◆ **Assigned task**
Your job is to set down the stretch of entries that opens with the line containing "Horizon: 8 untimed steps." and closes with the line containing "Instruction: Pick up". Keep both end lines, copy each exactly, and add nothing.

Content starts

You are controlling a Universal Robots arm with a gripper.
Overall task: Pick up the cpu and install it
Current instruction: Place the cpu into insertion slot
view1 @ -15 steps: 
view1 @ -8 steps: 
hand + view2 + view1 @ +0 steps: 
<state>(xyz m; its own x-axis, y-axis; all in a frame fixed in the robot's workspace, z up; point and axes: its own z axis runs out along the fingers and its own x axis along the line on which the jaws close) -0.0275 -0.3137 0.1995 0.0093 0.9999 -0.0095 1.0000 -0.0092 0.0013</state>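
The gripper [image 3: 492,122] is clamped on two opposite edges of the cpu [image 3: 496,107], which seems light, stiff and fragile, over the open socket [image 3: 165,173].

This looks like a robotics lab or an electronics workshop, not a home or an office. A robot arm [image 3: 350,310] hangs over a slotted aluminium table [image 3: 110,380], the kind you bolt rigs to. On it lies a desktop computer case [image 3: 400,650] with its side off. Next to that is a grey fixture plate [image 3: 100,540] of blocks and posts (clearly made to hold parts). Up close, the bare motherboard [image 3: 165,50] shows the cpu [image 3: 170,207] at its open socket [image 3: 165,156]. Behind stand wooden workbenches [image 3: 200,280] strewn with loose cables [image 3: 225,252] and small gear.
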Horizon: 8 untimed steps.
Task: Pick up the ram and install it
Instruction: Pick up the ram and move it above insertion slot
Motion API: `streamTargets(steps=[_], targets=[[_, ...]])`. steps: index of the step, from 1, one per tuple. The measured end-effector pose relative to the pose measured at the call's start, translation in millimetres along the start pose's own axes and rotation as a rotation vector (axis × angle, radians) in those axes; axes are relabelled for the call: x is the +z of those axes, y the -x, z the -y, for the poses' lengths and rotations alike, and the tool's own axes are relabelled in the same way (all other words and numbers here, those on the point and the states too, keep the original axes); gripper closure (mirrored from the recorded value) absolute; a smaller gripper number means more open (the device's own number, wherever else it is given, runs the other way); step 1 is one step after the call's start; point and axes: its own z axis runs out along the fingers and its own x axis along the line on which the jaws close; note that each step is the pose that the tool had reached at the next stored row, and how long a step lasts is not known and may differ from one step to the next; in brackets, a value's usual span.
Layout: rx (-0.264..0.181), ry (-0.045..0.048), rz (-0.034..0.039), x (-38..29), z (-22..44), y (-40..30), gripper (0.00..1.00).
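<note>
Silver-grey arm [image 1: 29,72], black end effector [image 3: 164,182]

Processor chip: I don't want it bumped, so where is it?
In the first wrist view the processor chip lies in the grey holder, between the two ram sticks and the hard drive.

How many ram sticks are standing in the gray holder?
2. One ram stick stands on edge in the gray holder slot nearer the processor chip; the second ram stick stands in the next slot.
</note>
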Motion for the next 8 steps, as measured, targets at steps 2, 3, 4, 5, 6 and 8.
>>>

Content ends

◆ **Output for this exercise**
Horizon: 8 untimed steps.
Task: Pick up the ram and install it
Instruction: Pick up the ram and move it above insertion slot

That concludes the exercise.